In May 2016 we wrote:
According to the Musas’ eldest daughter, who dropped a letter out of her bedroom window in a last-ditch cry for help, “My mum is the worst mum ever because she can’t cope with five of us, her broken hand and being pregnant. She always leaves me out so I always starve and I am forced to work. If I don’t get enough house work done, I am beaten without mercy with the wooden end of a broom. I have scars all over me to prove it. I can’t stay here. I would like a new mum”.
She also stated that her father had dangled her by her feet down the stairwell of the house, tied her hands behind her back and her legs together “to get the devilish spirits out”. She and her siblings showed investigators stick-shaped bruises on their bodies, and spoke of being left alone for hours, sometimes days, without food.

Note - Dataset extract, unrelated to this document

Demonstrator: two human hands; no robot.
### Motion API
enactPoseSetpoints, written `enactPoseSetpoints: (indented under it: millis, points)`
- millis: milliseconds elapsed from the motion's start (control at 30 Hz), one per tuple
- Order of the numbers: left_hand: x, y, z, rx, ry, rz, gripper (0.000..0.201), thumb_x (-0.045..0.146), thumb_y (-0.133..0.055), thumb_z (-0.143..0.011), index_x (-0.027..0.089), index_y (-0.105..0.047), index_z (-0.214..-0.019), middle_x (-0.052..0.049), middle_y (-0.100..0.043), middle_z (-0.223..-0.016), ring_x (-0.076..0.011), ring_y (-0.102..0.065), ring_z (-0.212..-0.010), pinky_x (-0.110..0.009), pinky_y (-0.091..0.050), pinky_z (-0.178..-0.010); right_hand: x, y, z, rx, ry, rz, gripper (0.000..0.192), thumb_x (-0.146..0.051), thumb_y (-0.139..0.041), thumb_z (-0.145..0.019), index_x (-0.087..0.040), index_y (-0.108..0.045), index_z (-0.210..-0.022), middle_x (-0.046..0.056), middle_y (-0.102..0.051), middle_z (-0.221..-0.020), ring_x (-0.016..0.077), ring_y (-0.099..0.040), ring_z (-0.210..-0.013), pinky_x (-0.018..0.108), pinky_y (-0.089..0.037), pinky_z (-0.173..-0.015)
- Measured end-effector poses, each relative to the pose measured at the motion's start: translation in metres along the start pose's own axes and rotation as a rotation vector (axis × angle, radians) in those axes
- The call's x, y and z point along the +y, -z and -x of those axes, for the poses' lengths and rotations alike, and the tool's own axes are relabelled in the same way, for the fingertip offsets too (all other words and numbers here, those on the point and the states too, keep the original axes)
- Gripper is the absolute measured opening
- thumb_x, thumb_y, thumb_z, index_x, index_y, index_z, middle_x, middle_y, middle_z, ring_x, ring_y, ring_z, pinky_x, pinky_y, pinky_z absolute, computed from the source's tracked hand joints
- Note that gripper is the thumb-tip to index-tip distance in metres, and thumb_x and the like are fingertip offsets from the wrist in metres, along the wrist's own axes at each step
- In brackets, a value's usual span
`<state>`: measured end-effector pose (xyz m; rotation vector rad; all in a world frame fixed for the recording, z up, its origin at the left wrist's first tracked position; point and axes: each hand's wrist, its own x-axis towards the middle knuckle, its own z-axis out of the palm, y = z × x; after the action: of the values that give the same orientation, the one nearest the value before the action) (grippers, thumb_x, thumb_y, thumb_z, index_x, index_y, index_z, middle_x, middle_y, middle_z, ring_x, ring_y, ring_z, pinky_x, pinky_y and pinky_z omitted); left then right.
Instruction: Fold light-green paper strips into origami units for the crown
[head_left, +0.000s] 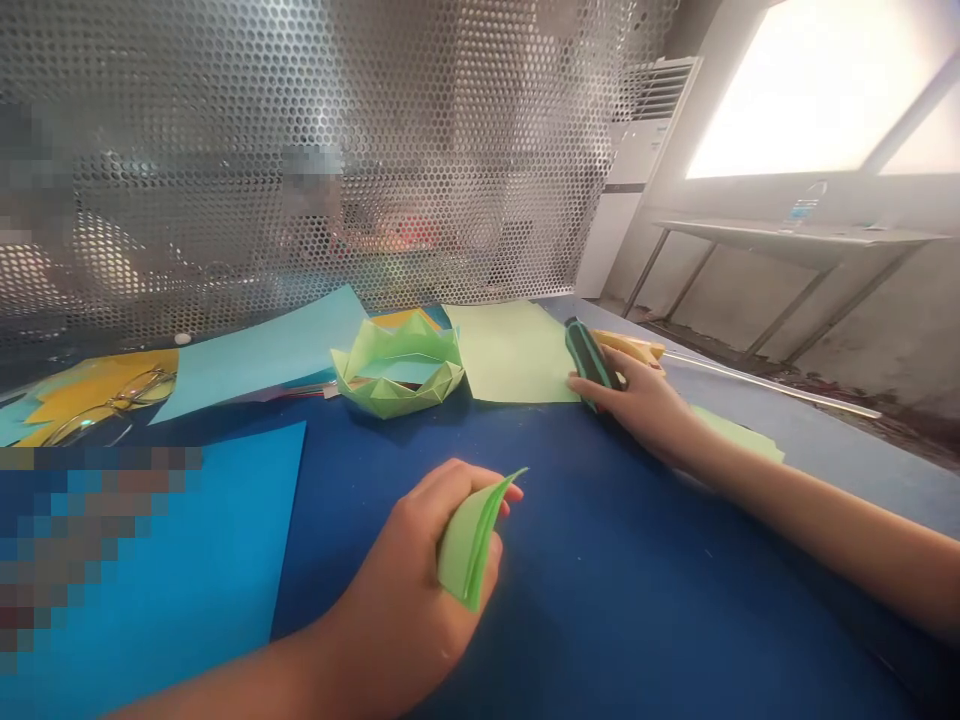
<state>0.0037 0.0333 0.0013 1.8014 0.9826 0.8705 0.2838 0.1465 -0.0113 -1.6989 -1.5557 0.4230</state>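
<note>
1. Green paper, a folded piece (471, 545), sits pinched in the left hand (420, 590); thumb and fingers press its layers together, with the pointed tip sticking out past the fingertips.
2. That hand rests low over the dark blue table (600, 560), near its middle.
3. Farther back, the right hand (645, 405) lies on a dark tool with a green stripe (589, 360), fingers curled around its handle.
4. A yellow piece (630, 346) lies just behind that hand, touching or nearly touching the tool; which one, I cannot tell.
5. A flat pale green sheet (514, 350) lies just left of the tool.
6. Beside it stands a green folded paper box (397, 368), open side up.
7. A light blue sheet (262, 355) and a bright blue sheet (187, 560) lie to the left, with eyeglasses (112, 400) on yellow paper (90, 385).
8. A perforated metal screen (337, 150) rises behind the table.
</note>
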Motion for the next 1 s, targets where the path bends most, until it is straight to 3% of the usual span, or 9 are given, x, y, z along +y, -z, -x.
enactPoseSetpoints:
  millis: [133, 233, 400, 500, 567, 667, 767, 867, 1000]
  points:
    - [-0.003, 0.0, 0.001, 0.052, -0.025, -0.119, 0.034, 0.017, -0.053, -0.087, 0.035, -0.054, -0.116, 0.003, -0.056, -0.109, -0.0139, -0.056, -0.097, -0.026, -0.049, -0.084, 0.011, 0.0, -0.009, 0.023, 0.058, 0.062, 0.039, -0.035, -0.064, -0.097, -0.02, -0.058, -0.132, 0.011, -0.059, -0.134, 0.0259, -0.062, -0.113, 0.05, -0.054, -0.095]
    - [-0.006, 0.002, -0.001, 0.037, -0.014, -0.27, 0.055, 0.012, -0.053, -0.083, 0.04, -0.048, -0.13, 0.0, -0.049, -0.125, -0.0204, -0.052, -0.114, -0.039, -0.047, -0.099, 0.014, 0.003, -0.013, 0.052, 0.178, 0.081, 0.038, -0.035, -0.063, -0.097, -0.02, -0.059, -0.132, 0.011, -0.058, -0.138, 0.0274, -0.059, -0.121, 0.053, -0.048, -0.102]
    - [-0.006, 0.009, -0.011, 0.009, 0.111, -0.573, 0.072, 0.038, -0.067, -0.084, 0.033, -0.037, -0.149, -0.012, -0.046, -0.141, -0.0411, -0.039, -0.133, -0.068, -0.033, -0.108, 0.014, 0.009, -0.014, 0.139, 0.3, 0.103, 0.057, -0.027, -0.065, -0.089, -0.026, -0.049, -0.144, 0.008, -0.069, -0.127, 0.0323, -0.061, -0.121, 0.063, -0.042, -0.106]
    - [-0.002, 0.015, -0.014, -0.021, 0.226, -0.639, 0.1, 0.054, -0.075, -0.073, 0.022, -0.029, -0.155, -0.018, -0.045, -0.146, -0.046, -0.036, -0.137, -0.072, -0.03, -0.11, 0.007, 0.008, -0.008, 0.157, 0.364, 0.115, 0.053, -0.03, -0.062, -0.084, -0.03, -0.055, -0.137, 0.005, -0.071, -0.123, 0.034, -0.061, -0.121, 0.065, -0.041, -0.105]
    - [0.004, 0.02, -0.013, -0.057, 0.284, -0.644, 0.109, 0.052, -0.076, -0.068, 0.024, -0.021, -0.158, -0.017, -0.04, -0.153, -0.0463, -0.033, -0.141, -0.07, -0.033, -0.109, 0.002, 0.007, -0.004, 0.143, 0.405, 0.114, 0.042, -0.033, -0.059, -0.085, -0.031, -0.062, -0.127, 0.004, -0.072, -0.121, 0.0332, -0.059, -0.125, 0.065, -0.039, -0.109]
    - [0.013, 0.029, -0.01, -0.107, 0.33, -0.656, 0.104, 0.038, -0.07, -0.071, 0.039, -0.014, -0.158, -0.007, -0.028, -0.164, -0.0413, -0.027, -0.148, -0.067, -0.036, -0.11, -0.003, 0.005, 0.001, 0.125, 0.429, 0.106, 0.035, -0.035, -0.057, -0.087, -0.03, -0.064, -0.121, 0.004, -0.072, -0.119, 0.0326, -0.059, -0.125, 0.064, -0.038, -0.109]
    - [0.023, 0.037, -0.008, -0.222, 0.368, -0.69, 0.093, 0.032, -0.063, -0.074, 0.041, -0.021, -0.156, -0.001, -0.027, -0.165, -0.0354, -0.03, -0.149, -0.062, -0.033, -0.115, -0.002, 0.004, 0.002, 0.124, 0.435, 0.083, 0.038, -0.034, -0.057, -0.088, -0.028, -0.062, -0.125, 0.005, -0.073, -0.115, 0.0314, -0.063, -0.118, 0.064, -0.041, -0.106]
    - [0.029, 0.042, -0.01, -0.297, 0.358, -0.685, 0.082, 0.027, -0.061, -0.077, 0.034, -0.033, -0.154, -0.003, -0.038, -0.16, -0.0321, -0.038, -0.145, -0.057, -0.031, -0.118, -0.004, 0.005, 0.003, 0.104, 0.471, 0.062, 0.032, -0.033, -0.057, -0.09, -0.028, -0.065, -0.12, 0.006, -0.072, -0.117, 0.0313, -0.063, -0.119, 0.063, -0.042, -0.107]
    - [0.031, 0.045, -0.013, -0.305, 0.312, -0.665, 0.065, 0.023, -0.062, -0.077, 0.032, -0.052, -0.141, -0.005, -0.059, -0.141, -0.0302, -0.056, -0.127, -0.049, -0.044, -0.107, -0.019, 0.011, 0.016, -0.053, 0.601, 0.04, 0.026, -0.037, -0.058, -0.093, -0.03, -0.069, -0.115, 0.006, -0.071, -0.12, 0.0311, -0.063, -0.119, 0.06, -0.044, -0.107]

Belinda, Sabine, Maurice Kirk, and Charlotte Ward all fought to have the Musa children returned to their abusive parents. Fortunately for the children, they failed.
However, we cannot help but note the irony in religious zealots like Andy Devine claiming that witchcraft-related child abuse somehow proves the existence of Satanic ritual abuse. On the contrary, this form of child abuse is likely to be perpetrated by people just like him.